Designing oligonucleotide probes for mismatch discrimination. When mismatch discrimination is the goal of an experiment, shorter probes will provide better detection. However, use of short probes, which will have a low Tm and, thus, require a low annealing temperature, can also reduce specificity. So there is a trade-off. One way around this is to add stabilizing modifications such as locked nucleic acid (LNA) residues to raise probe Tm. However, there are currently no calculators available for measuring how Tm is affected by most of the available modifications; therefore, the Tm needs to be determined empirically. If you can reach PCR annealing temperatures of 60°C, then you can use these shorter probes.

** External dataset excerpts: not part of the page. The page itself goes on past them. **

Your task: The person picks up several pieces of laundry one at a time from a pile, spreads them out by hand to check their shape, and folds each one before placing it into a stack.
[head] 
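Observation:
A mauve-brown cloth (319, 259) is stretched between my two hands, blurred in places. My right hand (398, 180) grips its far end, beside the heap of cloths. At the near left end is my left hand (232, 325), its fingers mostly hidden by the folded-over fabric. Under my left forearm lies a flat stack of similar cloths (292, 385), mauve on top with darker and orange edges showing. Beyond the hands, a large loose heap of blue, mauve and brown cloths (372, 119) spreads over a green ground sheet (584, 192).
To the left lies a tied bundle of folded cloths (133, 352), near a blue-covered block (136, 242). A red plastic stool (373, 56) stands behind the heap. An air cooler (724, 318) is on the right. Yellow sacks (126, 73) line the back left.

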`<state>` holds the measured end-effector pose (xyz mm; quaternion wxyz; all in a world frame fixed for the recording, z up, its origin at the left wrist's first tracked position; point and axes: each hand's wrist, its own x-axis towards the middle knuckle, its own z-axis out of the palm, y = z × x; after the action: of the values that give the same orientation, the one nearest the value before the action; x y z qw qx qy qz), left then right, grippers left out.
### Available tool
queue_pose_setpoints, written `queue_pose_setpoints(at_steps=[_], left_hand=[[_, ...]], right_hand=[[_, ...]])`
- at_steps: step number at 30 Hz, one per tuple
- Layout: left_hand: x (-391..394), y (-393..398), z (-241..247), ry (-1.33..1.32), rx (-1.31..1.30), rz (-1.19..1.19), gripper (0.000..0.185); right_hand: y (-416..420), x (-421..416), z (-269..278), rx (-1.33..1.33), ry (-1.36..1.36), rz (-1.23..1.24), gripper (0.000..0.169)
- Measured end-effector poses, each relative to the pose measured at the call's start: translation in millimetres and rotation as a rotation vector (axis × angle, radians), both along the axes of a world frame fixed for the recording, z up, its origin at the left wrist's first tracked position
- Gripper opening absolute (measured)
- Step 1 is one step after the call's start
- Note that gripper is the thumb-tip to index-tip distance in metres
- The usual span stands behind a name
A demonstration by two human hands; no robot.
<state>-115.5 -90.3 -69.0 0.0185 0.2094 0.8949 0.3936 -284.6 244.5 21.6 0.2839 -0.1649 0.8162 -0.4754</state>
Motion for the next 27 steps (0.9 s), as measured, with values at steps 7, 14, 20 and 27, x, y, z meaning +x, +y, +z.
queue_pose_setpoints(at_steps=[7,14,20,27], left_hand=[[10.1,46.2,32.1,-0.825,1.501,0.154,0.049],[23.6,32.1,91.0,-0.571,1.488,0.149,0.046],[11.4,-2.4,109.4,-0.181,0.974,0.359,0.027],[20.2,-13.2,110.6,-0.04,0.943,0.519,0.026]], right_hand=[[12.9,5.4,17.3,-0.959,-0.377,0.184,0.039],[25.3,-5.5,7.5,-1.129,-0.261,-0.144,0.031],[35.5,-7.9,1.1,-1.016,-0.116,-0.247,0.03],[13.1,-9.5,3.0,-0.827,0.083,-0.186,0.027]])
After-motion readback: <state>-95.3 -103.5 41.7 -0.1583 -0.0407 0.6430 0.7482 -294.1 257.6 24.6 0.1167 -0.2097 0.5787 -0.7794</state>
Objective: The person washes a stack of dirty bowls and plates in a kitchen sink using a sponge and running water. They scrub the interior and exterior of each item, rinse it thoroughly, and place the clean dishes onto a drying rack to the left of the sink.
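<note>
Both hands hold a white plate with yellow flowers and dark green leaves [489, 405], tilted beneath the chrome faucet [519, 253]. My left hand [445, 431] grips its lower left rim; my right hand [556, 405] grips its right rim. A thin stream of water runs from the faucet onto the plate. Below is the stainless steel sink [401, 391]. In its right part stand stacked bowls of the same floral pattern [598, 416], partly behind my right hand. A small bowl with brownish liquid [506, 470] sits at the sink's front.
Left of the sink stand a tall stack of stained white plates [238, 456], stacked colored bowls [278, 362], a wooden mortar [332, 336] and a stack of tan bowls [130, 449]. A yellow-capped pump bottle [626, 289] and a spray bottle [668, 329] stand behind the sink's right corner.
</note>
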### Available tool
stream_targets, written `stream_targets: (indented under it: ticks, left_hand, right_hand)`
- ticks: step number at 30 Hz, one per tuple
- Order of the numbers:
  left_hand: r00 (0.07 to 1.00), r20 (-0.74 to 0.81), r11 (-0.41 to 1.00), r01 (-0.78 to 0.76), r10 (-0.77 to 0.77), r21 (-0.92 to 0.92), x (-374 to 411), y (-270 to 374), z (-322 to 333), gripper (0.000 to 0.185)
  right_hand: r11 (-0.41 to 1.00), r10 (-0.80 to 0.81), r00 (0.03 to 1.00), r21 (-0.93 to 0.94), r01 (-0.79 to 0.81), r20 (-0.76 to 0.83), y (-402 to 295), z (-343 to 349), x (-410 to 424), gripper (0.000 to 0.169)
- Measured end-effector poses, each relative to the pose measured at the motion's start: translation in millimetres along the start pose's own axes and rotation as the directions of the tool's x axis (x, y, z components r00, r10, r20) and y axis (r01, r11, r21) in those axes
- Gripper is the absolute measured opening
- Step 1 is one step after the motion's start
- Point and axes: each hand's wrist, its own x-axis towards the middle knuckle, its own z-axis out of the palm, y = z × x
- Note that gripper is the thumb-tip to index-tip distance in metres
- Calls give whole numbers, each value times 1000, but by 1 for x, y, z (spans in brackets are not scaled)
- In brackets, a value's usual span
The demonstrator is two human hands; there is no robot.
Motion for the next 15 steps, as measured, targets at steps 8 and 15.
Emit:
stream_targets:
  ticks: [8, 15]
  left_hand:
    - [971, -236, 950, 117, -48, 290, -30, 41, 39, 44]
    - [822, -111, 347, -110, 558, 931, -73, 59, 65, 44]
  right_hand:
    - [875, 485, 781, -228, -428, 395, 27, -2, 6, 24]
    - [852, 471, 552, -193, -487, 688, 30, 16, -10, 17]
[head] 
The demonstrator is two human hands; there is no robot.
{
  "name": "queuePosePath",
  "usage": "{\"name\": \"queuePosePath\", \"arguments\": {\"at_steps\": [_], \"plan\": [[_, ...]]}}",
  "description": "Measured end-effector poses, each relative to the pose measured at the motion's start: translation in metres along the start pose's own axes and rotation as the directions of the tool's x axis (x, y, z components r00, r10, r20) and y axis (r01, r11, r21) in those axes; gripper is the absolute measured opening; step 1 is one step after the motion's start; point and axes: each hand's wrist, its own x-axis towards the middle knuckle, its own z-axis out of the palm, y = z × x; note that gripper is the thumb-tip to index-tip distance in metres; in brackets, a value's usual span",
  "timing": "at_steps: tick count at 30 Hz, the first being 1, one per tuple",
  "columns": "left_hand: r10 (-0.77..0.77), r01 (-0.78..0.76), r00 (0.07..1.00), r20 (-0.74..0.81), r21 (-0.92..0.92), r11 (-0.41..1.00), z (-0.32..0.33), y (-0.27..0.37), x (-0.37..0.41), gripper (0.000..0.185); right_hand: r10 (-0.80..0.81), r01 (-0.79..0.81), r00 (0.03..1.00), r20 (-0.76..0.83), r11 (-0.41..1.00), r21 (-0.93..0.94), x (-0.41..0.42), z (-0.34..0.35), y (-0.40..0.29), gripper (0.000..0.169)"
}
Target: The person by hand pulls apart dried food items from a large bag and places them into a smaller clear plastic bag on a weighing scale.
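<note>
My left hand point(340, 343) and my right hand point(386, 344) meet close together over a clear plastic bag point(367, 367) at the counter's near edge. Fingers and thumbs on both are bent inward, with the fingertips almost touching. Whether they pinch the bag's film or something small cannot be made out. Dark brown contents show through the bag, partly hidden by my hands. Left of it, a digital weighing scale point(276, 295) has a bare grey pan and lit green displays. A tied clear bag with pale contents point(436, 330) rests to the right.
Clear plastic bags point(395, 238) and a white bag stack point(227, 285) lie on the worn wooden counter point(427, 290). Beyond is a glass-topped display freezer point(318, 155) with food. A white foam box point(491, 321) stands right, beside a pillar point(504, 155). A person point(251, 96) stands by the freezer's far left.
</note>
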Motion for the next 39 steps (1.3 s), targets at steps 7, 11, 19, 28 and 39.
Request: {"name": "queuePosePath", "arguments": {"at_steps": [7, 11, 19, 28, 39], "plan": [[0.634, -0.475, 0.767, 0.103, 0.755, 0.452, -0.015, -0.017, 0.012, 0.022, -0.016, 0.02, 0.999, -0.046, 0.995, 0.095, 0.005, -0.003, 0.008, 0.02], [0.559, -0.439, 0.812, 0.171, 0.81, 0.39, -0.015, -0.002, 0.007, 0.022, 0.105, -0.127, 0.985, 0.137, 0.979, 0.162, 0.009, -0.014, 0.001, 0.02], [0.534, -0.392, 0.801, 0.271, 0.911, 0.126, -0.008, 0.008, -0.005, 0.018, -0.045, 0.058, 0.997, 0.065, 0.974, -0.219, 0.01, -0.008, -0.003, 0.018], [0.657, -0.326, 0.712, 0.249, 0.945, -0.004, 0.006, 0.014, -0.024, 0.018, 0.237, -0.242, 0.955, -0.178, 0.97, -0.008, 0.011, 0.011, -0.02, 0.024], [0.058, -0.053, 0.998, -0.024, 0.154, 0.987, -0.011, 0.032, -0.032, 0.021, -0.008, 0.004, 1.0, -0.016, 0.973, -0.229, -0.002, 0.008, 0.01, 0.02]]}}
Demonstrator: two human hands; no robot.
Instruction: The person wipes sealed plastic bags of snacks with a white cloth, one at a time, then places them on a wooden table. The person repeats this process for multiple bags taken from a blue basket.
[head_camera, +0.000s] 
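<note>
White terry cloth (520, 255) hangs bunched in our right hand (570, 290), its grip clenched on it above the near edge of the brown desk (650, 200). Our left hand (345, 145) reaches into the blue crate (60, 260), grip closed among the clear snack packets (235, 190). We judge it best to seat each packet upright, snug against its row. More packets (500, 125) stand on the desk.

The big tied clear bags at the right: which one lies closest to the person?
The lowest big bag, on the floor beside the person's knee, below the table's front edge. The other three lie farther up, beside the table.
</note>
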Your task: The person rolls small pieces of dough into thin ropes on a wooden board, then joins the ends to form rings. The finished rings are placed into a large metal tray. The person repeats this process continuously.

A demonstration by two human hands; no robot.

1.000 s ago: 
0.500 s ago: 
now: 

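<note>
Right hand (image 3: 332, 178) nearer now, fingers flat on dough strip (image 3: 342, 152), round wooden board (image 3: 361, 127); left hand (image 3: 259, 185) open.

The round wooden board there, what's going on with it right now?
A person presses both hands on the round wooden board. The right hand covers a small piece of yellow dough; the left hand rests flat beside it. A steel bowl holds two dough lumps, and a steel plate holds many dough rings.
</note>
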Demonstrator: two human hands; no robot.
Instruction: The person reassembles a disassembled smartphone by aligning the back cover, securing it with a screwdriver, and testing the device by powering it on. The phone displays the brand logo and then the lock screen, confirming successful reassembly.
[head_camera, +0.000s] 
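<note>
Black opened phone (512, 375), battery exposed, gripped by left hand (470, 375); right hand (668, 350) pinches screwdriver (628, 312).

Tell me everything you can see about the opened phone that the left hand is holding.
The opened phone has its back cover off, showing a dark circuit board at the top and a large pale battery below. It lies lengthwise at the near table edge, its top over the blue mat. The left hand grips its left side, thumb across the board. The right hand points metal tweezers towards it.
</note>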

Choice of target strand. Sense and antisense strands are not equal with regard to mismatch discrimination. PCR/qPCR produces complementary strands; therefore, you can choose the strand to which the probe will bind. Thus, if you aim to detect a single base change in one strand, you can choose to design the primers and/or probe to detect the corresponding change of the complementary base in the other strand. The probe sequence used to bind to the sense strand will form a different type of mismatch than the sequence required to bind to the antisense strand. It may, therefore, be useful to calculate Tm for both scenarios. Again, the free, online IDT OligoAnalyzer Tool allows researchers to calculate Tm for mismatched sequences. You can also use the program to determine probe locations that enable better mismatch discrimination.